The company reached an agreement in principle with the province last February for access to a massive swath of timber rights — a deal that was dependent on the resubmission of a business plan with additional information, and work starting as soon as possible.
The agreement would expire within six months if no progress was made.
The business plan was never updated and construction never began, so the rights to 285,000 cubic metres of forest will remain in control of the Crown.
Jeff Penney, president of Newgreen Technology, declined an interview with CBC News.
In a brief conversation, he acknowledged the company takes some responsibility for failing to move forward with the project, but said it was slowed down by government bureaucracy.
Too many hands on the file
CBC News obtained hundreds of emails from the provincial government through an access to information request, related to Newgreen Technology.
Those emails show frustration between the company and the government over the speed of the process, the allocation of timber rights and questions about the technology being used.
They also show frustration within government about multiple departments being involved on the same issues.

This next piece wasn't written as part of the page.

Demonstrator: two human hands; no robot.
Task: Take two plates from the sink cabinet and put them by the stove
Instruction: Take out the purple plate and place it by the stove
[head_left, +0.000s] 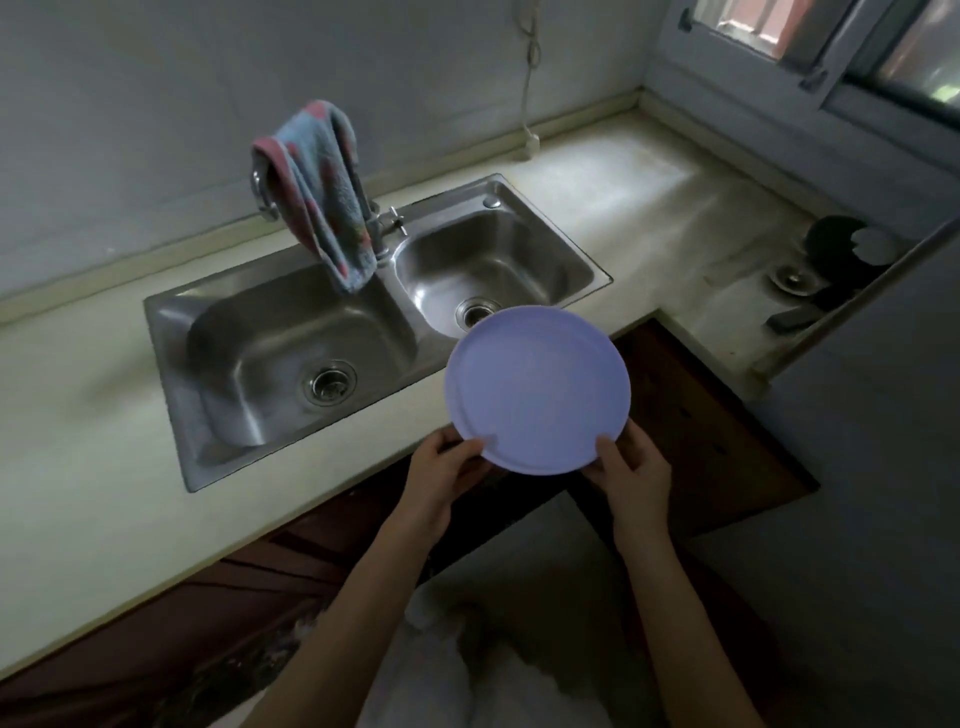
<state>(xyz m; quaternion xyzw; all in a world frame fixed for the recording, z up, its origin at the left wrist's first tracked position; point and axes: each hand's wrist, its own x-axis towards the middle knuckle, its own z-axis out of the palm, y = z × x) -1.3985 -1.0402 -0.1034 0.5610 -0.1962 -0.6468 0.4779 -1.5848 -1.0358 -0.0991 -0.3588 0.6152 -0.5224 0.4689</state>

"This file is one of those too many dept. involved ones," wrote Ted Lomond, deputy minister of Tourism, Culture, Industry and Innovation, to his colleagues when a request from Penney went unanswered for several days.
"I think this just highlights the need for leadership on major projects so that we have a clear, well-understood path forward by government and proponents on these projects," wrote Darryl Genge, another senior staffer in the industry department.

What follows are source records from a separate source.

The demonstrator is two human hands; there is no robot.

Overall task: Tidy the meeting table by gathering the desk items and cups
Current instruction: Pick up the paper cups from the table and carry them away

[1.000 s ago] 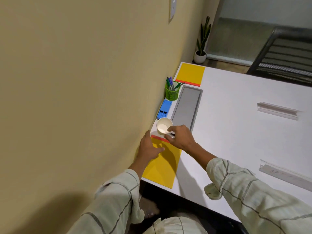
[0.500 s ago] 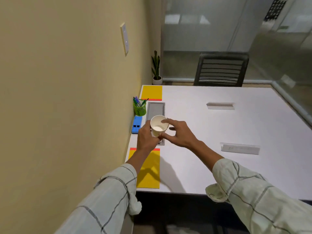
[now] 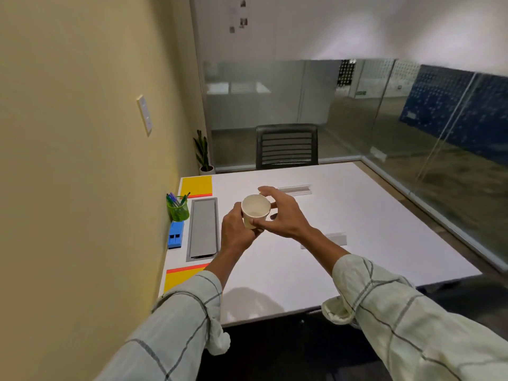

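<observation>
Both hands are meeting above the white worktop. Leftmost, my left hand is wrapping its fingers around the lower side of a white paper cup, gripping it in the air. To the right, my right hand is arching over the cup, thumb pressing near its base and fingers spreading loosely by the rim. I am seeing nothing inside the cup. Far left by the wall, a green pen holder is carrying several pens, with a blue block just beside it.
</observation>
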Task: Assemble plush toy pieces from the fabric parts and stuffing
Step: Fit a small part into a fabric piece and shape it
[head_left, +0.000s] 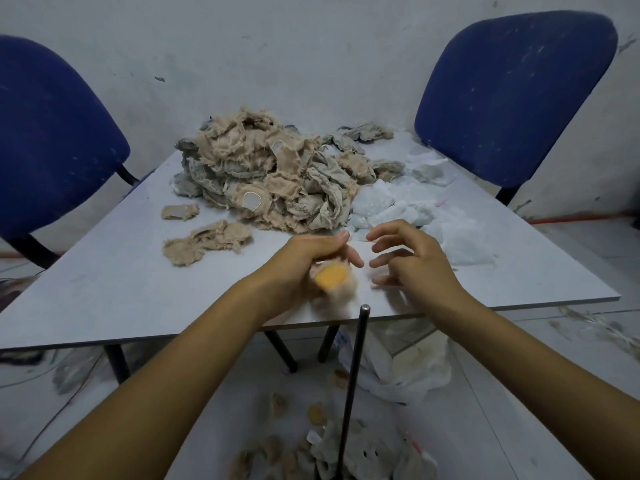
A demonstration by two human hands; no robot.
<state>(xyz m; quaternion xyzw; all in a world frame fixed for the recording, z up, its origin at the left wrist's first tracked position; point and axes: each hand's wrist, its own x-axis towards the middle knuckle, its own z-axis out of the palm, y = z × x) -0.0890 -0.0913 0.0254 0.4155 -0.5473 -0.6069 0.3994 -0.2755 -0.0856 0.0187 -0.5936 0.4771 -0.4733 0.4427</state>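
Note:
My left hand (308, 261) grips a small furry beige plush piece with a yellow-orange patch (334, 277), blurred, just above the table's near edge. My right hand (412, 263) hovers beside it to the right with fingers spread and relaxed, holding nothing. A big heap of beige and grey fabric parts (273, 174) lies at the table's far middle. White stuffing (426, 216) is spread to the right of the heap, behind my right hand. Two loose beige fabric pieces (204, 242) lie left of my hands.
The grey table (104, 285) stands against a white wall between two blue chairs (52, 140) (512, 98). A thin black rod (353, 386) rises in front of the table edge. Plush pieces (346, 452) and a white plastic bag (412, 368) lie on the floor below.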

Sides butt heads over trip to U.S.
Proving the technology behind the project also proved to be a painful hurdle for Newgreen Technology and a source of confusion within government.
In March 2016, the forestry department wrote to Penney and requested proof of technology. The company arranged for a member of government to tour several facilities operating in Tennessee on biodiesel technology from Proton Power Inc.

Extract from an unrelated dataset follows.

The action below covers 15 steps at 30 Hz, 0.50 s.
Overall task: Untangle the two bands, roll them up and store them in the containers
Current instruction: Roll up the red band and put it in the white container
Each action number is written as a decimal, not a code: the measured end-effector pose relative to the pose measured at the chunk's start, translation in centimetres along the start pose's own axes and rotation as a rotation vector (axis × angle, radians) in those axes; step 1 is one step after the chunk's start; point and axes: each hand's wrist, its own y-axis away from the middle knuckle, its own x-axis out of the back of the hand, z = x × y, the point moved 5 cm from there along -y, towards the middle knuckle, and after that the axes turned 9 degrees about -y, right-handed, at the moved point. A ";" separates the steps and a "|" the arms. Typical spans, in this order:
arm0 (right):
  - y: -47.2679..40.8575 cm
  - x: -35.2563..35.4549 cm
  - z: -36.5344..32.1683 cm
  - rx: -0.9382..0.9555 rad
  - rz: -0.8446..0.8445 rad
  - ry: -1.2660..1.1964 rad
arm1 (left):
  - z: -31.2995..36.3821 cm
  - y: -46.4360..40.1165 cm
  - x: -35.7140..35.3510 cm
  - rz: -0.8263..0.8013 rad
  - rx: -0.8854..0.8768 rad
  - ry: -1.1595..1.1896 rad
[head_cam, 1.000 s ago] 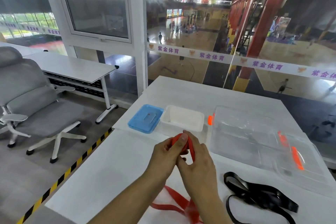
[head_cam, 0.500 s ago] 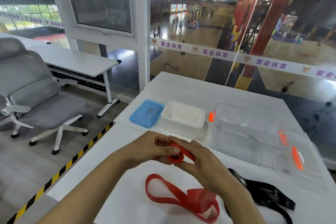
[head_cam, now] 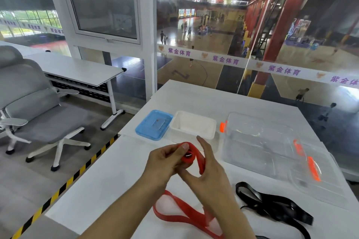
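the red band (head_cam: 187, 156) looks light, soft, springy: best held at the roll. the left hand (head_cam: 167, 159) pinches that roll; the right hand (head_cam: 209, 178) clasps the strip between thumb and fingers.

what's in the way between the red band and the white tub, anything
Nothing visible. The red rubber band, held by the left hand and right hand, sits just short of the open white plastic tub; a blue lid lies off to the tub's left.

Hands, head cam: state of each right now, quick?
Left hand: pinches the rolled end of the red band.
Right hand: thumb and fingers curled round the same red band, beside the roll.
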 end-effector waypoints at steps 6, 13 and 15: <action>0.7 -1.8 0.0 -0.073 0.150 0.046 | -1.3 0.6 -1.4 0.068 0.077 0.010; 0.6 -0.8 1.2 -0.027 -0.034 0.050 | -2.3 1.1 -0.3 -0.109 0.137 -0.120; 0.2 -0.2 1.3 0.014 -0.174 0.072 | -2.3 1.2 0.4 -0.183 0.150 -0.177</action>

A month later, a senior staffer in the Department of Fisheries, Forestry and Agriculture replied and said it couldn't afford to send anyone until after the business plan was accepted.
However, in the following months, the government rejected the business plan and cited proof of technology as an issue.
"This is a source of extreme frustration for [Newgreen]," Penney replied in an email. "Any shortfall in understanding does not lie with [us]. We have made every reasonable effort to satisfy any concerns."
Within government, at least two senior staffers with their hands all over the file were unaware that Innovation Minister Christopher Mitchelmore had already visited the Proton Power plant in Tennessee and signed a non-disclosure agreement regarding their technology.
"It seems everyone is in on this file except you and I," Mitchelmore's deputy minister wrote to Rita Malone, an assistant deputy minister in the department.
Lomond signed off on the email by saying, "Oh my."
That email was on Aug. 11, 2016 — three months after Mitchelmore visited the plant, and two months after CBC News reported on it.
Other issues the government wanted clarification on were sources of financing and a completed marketing plan.
Botwood Mayor Scott Sceviour said he hasn't dealt with Newgreen Technology in several months and believed the deal was dead. The town is now speaking with a different company about using its facilities for a wood-fibre industry.
One councillor, who spoke on condition of anonymity, said the company came to town and raised people's hopes with promises it couldn't keep.
Penney, meanwhile, said the company will keep trying to work with government and it has not given up on the Botwood project yet.